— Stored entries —
····················
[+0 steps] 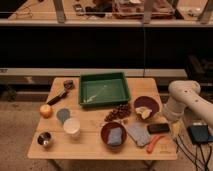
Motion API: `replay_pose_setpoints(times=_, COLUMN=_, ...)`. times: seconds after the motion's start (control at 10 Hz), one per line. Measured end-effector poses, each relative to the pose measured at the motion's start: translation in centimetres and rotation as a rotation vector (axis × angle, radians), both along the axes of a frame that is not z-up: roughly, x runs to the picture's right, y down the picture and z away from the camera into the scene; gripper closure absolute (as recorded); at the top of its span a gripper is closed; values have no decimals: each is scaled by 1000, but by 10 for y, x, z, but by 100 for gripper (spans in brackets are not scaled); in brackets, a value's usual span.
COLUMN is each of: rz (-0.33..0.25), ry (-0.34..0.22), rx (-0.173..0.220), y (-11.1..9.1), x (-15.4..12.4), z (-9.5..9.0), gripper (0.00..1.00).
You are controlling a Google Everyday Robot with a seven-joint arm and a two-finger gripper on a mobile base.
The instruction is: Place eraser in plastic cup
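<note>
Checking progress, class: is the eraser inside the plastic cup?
Out: eraser lies on the table, apart from the plastic cup; gripper hangs near it.

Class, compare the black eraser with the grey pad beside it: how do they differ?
The eraser is black; the grey pad is pale. The eraser is smaller than the pad. The eraser lies nearly crosswise; the pad slants. Both are flat rectangles lying on the table. The end effector hangs right of the eraser.

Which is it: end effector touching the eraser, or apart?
Cannot tell. In the camera view the end effector hangs at the right edge of the table, close beside the eraser; neither a gap nor contact shows plainly.
</note>
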State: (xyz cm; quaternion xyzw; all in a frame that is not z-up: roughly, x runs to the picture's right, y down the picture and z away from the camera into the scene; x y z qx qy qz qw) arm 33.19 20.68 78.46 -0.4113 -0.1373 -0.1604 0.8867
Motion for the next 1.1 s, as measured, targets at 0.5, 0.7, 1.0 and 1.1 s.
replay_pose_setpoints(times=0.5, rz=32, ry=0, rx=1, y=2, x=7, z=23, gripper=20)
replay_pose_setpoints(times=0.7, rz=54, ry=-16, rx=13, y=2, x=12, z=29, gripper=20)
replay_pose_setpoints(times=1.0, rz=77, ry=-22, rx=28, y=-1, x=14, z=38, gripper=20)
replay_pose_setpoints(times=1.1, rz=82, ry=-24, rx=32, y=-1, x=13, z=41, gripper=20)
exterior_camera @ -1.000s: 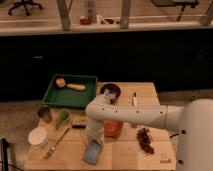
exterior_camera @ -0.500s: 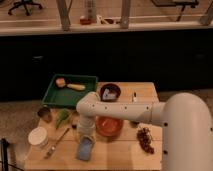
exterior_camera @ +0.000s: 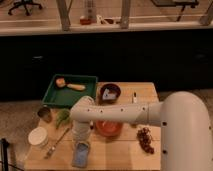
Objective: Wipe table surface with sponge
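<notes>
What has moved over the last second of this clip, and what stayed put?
The arm swung left across the table surface, carrying the gripper and the sponge under it from near the front middle toward the front left. The green tray, red bowl, white container and grapes stayed put.

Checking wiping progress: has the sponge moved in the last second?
Yes. The sponge, under the gripper, slid left along the table front, toward the white container.

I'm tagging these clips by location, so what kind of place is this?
Probably an office or lab at night: a dark counter wall, swivel chairs behind it. In front, the table surface holds a green tray; the pincer sits above the sponge.
</notes>
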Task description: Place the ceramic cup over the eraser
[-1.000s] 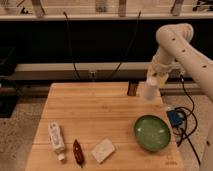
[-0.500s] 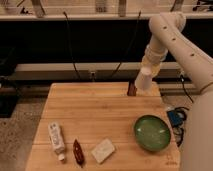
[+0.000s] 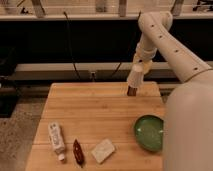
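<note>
Camera view: gripper [image 3: 140,67] pinching ceramic cup [image 3: 135,76] just above eraser [image 3: 132,91], upper right — placing step; next, lower straight down.

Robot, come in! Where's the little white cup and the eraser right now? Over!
Gripper at table's far edge, carrying the cup. Cup tilted, just above the eraser, not over it yet. Nothing between them.

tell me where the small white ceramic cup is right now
In the camera view the small white ceramic cup hangs tilted at the hand, at the wooden table's far right edge, just above the small dark rectangular eraser.
</note>
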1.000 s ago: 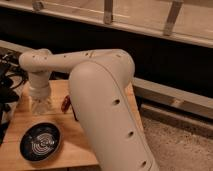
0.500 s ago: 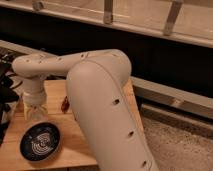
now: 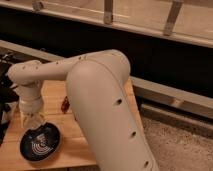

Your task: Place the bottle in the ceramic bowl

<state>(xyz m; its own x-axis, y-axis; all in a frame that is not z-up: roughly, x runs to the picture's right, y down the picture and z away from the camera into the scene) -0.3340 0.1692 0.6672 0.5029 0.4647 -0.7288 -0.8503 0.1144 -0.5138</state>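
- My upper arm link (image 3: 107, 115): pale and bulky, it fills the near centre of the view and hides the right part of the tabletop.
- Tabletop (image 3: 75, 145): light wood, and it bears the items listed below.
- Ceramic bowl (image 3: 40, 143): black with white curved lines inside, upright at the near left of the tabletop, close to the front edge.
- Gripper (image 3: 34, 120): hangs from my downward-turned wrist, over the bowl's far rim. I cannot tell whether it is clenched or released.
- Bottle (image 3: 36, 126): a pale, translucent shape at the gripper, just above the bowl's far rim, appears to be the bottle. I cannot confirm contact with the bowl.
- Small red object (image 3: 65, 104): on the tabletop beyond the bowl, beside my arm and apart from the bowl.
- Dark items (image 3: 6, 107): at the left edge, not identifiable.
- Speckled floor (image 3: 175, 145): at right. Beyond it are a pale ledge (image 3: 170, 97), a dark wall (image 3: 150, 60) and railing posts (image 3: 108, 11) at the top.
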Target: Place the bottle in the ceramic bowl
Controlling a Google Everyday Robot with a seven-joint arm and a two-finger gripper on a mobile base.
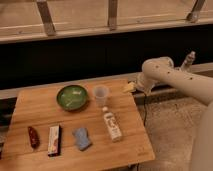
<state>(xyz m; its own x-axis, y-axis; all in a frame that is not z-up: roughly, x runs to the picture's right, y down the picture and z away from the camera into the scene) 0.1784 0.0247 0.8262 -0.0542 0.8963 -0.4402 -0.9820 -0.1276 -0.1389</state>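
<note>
Bottle [112,125]: white, lying on the wooden table [30,107], cap toward the plastic cup [101,95], outside the bowl.
Ceramic bowl [72,97]: green, pale marks inside.
Plastic cup: translucent, upright, just right of the bowl.
Gripper [129,87]: at the table's far right edge, apart from the bottle; grip state cannot be told.
</note>
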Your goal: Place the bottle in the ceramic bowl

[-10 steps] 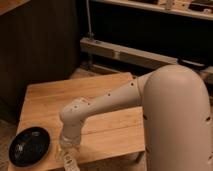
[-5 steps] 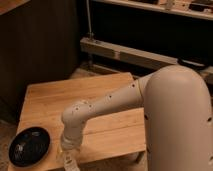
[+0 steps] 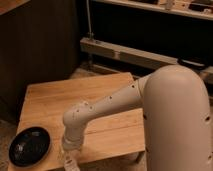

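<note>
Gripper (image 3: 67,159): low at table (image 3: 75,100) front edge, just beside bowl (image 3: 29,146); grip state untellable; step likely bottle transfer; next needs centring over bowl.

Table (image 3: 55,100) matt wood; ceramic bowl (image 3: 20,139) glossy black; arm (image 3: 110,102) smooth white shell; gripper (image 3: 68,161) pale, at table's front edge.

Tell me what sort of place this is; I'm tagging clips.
Likely a workshop: wooden table, metal racking behind. The hand hangs at the table's front edge near the black bowl.
</note>
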`<state>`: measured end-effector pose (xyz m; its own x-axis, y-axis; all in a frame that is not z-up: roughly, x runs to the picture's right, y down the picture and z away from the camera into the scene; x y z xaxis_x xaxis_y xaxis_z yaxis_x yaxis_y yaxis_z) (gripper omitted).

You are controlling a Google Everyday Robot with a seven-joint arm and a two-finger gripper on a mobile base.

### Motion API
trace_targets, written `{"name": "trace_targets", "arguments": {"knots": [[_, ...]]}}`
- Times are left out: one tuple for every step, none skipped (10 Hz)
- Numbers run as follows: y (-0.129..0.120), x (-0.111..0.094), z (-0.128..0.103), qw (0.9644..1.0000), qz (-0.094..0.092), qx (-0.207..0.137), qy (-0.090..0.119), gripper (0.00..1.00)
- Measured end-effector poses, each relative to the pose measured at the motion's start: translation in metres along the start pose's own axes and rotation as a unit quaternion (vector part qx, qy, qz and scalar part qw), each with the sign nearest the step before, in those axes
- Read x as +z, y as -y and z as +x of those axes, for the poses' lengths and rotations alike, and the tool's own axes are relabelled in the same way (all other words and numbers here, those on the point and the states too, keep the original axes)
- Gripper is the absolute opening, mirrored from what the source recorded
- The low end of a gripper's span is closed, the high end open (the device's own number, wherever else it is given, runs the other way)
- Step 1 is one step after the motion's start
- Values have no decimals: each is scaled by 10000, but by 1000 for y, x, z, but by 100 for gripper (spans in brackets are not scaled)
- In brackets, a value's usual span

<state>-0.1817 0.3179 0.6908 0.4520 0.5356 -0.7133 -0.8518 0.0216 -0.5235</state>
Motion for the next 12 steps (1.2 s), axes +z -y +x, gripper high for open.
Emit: {"name": "trace_targets", "arguments": {"knots": [[1, 1, -1, 10000, 24, -8, -1, 65], [2, 2, -2, 10000, 55, -13, -14, 65], [4, 4, -3, 9999, 100, -6, -30, 65], [7, 8, -4, 9998, 189, 9, -79, 65], [11, 16, -5, 9994, 300, 25, -179, 63], [15, 25, -6, 9984, 481, 38, -281, 57], [17, 34, -6, 9963, 699, 89, -492, 47], [18, 40, -8, 9950, 773, 148, -615, 36], [20, 37, -8, 9951, 783, 136, -594, 25], [20, 35, -9, 9951, 790, 129, -588, 16], [20, 34, -9, 9951, 788, 121, -582, 7], [20, 34, -9, 9951, 788, 117, -582, 1]]}}
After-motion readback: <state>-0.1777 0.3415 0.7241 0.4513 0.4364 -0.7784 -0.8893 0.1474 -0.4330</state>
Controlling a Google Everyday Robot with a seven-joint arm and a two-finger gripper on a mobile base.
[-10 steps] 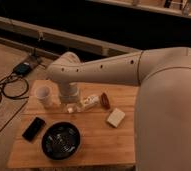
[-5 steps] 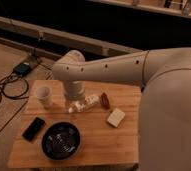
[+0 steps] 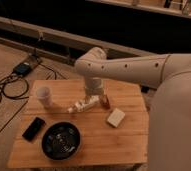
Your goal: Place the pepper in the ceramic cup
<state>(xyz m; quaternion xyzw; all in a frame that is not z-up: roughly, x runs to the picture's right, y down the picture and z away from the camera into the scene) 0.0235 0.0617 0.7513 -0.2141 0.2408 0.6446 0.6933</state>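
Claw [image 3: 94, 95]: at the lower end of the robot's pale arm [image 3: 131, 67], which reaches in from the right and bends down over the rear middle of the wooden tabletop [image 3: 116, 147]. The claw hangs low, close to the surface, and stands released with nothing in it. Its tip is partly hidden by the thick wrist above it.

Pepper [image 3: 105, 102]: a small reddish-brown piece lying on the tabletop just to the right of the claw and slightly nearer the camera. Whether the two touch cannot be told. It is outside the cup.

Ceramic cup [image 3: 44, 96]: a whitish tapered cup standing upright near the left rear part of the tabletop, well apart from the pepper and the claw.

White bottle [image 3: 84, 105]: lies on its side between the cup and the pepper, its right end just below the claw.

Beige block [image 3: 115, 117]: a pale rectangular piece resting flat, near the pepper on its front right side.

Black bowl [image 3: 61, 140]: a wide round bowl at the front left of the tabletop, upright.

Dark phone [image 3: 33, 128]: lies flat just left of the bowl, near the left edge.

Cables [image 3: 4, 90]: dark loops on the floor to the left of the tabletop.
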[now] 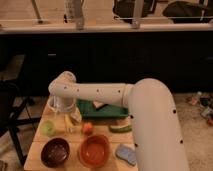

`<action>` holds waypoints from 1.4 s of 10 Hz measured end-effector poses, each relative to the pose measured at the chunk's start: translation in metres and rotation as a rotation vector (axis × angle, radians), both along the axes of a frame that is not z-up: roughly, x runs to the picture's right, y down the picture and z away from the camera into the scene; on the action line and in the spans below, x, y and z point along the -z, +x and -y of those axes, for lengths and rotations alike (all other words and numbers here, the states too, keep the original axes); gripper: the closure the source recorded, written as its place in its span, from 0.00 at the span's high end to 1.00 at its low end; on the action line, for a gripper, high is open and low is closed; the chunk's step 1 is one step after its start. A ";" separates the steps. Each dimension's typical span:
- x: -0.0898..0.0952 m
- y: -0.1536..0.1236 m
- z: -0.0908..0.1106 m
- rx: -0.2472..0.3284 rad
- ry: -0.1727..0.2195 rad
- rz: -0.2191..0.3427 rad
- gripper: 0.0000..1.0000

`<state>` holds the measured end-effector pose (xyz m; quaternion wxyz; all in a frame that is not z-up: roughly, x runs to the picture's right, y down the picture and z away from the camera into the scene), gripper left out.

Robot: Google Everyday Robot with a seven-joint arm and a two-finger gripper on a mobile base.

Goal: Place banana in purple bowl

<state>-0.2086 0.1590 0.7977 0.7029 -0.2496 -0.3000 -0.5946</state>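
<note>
Gripper (71,118) is seen low over the table's (35,149) left half, claw spread, nothing pinched. Banana (68,125) is lying on the table directly beneath the claw, near the left edge; whether it is touched cannot be told. Purple bowl (55,151) is set at the front left corner, empty, just in front of the banana. Orange bowl (95,150) is noted beside it.

Judged: approach nearly complete; grasp not yet made. Closing, lifting, carrying forward and release into the bowl remain.

Orange bowl (94,150) w/ blue sponge (126,153) beside it, green tray (102,111) behind.
</note>
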 end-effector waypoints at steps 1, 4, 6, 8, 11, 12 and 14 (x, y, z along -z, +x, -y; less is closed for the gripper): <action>0.000 0.000 0.000 -0.003 0.001 0.001 0.80; -0.006 0.000 -0.001 -0.016 0.002 0.017 0.80; -0.013 0.000 0.000 -0.035 0.000 0.023 0.80; -0.021 -0.001 0.002 -0.050 -0.003 0.029 0.80; -0.034 -0.010 0.001 -0.061 -0.018 0.045 0.80; -0.037 -0.014 -0.001 -0.061 -0.024 0.050 0.80; -0.043 -0.025 -0.008 -0.060 -0.046 0.067 0.80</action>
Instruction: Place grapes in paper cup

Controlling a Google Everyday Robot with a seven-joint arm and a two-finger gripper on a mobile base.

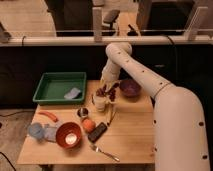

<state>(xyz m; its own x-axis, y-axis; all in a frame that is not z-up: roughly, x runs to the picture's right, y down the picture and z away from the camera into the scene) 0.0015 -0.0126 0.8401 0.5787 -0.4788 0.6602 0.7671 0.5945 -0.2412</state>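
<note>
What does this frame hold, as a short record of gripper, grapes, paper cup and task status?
gripper: low over the far middle of the table, right at the grapes
grapes: dark bunch at the gripper, just above the paper cup's mouth
paper cup: upright, between the purple bowl and the metal cup
status: grapes at the cup; cannot tell whether they are resting inside it

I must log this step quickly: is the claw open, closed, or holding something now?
The claw: just above the paper cup, at the grapes; open or closed cannot be told.
</note>
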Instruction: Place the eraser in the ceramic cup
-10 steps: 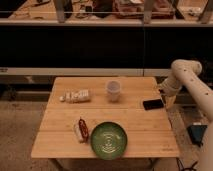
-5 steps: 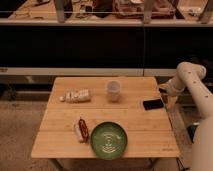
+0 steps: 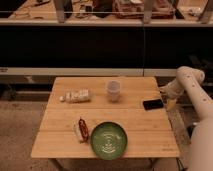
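Note:
The eraser, a flat black slab, lies on the right side of the wooden table, near its right edge. The ceramic cup, small and pale, stands upright at the table's back middle, well left of the eraser. My gripper hangs at the end of the white arm, just right of the eraser at the table's right edge. It holds nothing that I can see.
A round green plate sits at the front middle. A red-and-white object lies left of it. A pale packet lies at the back left. A dark counter with shelves runs behind the table.
The arm has drawn back to the right, and the gripper now sits just off the eraser's right end. The eraser and cup have not moved.

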`<state>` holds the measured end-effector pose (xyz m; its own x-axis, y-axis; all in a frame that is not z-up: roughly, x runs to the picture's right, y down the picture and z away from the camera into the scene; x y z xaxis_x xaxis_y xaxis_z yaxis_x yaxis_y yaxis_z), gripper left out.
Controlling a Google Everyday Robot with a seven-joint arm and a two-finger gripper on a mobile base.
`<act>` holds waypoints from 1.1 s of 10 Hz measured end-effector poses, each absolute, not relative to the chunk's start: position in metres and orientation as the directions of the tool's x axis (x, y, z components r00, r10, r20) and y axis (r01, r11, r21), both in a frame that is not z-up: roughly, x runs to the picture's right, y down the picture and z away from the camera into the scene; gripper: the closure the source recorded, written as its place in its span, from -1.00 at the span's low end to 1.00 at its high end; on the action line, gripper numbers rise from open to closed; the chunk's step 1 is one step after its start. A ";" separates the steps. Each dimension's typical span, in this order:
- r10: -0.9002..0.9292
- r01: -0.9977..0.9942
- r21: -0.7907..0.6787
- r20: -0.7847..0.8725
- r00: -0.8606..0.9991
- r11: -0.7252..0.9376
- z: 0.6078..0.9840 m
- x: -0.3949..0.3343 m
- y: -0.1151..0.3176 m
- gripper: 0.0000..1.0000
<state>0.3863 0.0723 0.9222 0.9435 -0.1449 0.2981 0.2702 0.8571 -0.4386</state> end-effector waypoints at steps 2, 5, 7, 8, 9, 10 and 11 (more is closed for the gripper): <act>-0.140 0.267 -0.446 0.296 0.945 0.855 0.928 0.388 0.081 -0.60; -0.147 0.275 -0.469 0.290 0.946 0.840 0.934 0.387 0.095 -0.51; -0.173 0.298 -0.481 0.287 0.942 0.824 0.937 0.384 0.102 -0.12; -0.183 0.307 -0.486 0.286 0.941 0.818 0.937 0.382 0.104 0.06; -0.194 0.317 -0.493 0.285 0.939 0.810 0.937 0.380 0.107 0.29; -0.202 0.325 -0.499 0.285 0.937 0.804 0.937 0.377 0.108 0.53; -0.206 0.330 -0.503 0.286 0.936 0.799 0.936 0.374 0.108 0.74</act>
<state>0.3738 0.1079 0.9363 0.9357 -0.2061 0.2863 0.3298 0.7991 -0.5027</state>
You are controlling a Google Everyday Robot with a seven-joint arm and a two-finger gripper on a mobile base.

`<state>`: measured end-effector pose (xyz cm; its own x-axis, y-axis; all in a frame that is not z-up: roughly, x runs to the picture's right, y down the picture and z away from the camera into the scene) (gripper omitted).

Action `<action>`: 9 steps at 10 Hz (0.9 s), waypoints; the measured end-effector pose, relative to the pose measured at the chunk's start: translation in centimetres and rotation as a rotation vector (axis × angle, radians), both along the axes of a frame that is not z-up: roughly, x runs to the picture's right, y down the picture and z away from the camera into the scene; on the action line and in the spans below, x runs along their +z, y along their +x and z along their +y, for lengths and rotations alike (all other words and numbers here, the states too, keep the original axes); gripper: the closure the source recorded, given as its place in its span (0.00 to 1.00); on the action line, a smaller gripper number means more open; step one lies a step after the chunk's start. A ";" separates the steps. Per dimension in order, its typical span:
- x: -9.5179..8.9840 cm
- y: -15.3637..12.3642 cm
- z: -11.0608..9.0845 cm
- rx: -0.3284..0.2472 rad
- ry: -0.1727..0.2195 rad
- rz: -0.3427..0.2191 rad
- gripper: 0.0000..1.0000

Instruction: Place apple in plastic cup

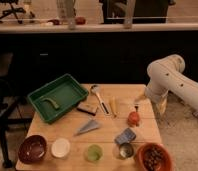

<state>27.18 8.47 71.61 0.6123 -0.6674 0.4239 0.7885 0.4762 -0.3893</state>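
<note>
Lettering: none legible on any item.

Hard to make out / cut off:
- The white arm [168, 80] enters from the right edge; its base is out of frame.
- The claw [137, 104] hangs over the right side of the wooden surface [142, 95], directly above the apple [134, 118]. Its jaws are spread and grip nothing. Whether the tips touch the fruit cannot be told.
- The orange bowl [140, 150] at the near right corner is clipped by the bottom edge.
- The grey wedge [88, 127] mid-surface and the blue-grey packet [125, 135] cannot be identified further.
- The background is dark below a lit counter strip.

Containers:
- The green tray [67, 82], far left, holds one curved green item [51, 103].
- The orange bowl holds dark reddish pieces [153, 157].
- The dark brown bowl [33, 148], near left: contents not discernible.
- The white bowl [60, 148] sits just right of it, pale inside.
- The plastic cup [94, 153] is light green and stands upright on the near edge, between the white bowl and the metal cup [125, 150].
- The metal cup stands just beside the packet.

Task item: the apple rests on the surface, right of centre, well apart from the plastic cup.

Loose utensils: a ladle [96, 92], a dark block [87, 108] and a yellowish stick [113, 106] lie between the tray and the apple.
</note>
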 end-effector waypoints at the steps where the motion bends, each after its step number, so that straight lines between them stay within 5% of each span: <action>1: 0.2 -0.1 -0.2 -0.046 0.020 -0.030 0.20; 4: 1.1 0.0 -0.4 -0.196 0.050 -0.131 0.20; 9: 4.0 -0.1 -0.4 -0.194 -0.011 -0.179 0.20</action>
<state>27.07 8.05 75.66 0.3882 -0.7595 0.5220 0.9213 0.3059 -0.2400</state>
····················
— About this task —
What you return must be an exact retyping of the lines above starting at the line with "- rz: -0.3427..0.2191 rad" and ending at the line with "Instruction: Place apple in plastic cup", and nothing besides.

— Solved exercise —
- rz: -0.3427..0.2191 rad
- gripper: 0.0000..1.0000

Instruction: Place apple in plastic cup

The answer has been given in its entirety.